Артисты увлеченно размяли сцену, мы запаслись красными корочками, обрывком газеты с портретом моряка и бланком заявления, где я настрочил провокационный текст, который, по моим расчетам, должен был сильно удивить прочитавшего его артиста и подвигнуть совершить неожиданную выходку.

– Готовы? – спросил Петр Наумович.

– Попробуем, – ответил я.

Гэбист честно отыгрывал все шорохи и звуки, реально доносившиеся из коридора, подбегал к окнам и выглядывал во двор, обильно потел и тряс газетной вырезкой с портретом Капитана. Журналист внимательно следил за ним, а когда тот сунул ему статью и показал скрещенные перед глазами пальцы, сильно напугался. И вот Гэбист кладет перед Журналистом исписанный листок и сует авторучку, мол, «подпиши». Журналист внимательно читает заявление, багровеет и кричит единственную во всей сцене реплику:

– Этого мне только не хватало – понравиться гомосексуалисту! – затем выбрасывает руку в фашистском «зиг хайль» – и скандирует: «Служу Советскому Союзу!»

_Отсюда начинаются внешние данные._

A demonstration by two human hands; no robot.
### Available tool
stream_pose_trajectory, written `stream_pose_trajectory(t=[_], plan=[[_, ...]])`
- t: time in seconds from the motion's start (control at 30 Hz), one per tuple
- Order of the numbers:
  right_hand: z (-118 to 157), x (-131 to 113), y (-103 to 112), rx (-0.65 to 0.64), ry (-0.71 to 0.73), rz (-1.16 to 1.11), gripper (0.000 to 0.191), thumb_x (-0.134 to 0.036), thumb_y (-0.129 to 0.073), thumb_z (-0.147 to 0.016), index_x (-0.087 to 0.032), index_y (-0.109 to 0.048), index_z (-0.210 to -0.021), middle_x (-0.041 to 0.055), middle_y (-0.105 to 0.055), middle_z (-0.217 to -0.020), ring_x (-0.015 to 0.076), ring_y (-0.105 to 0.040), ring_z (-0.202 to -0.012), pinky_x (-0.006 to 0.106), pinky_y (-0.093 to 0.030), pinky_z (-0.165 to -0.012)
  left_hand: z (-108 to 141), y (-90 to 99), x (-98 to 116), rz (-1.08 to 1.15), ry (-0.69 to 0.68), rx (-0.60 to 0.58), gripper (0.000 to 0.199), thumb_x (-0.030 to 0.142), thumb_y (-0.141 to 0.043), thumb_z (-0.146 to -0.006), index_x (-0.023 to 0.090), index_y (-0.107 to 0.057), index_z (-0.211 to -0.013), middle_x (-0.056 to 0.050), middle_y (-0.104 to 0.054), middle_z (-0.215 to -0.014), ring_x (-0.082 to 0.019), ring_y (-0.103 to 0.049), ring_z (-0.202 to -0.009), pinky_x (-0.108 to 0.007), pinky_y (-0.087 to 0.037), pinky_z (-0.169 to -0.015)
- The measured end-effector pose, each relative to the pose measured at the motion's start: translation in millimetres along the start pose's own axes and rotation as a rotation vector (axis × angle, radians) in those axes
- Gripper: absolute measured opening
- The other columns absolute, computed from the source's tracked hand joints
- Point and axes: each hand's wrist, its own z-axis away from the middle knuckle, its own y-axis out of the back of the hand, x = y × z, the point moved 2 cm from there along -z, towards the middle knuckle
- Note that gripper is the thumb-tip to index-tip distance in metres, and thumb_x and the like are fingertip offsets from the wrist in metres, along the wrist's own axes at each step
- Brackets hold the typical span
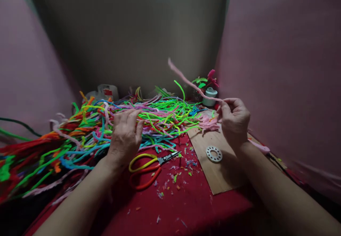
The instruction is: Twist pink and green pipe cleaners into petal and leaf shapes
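Note:
Between the thumb and fingers of my right hand (236, 120) is one end of a pale pink pipe cleaner (188, 81), which slants up to the left in the air. My left hand (125, 133) rests over a big heap of pipe cleaners (160, 117) in green, pink, blue, orange and red. Its thumb stands apart from the fingers, whose tips are partly out of sight. Below the heap lie scissors (153, 166) with one yellow and one red handle. A small bunch of short pink pieces (209, 123) sits just left of my right hand.
A round white disc with holes (214, 154) lies on a wooden board (204, 165). Colourful scraps (174, 179) dot the red cloth (191, 207). Behind are a light-coloured jar (210, 96), a pink-and-green flower (211, 76) and a clear container (108, 91). Pink walls (287, 58) flank both sides.

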Motion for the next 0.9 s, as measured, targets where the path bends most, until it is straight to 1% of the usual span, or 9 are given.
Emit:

Комиссия сидела с каменными лицами, дама-книголюб мысленно перечитывала Библию, Петр Наумович органично вздохнул и не сказал ни слова. Компромисс между современной прозой и органическим молчанием не случился. Вместо того чтобы, шантажируя Журналиста, вырвать у него ложное признание, получилось, что Гэбист склонял Журналиста к преступной связи. Это был провал.


28 июля 1993 г.

Кто бы мог подумать… Сижу в сквере ГИТИСа – не уйти. Проигрался глупо до слез. Как все увлекательно начиналось! А теперь понял – ситуация конкурса не для меня. Как только кого-то должен побеждать – теряюсь. Я не игрок.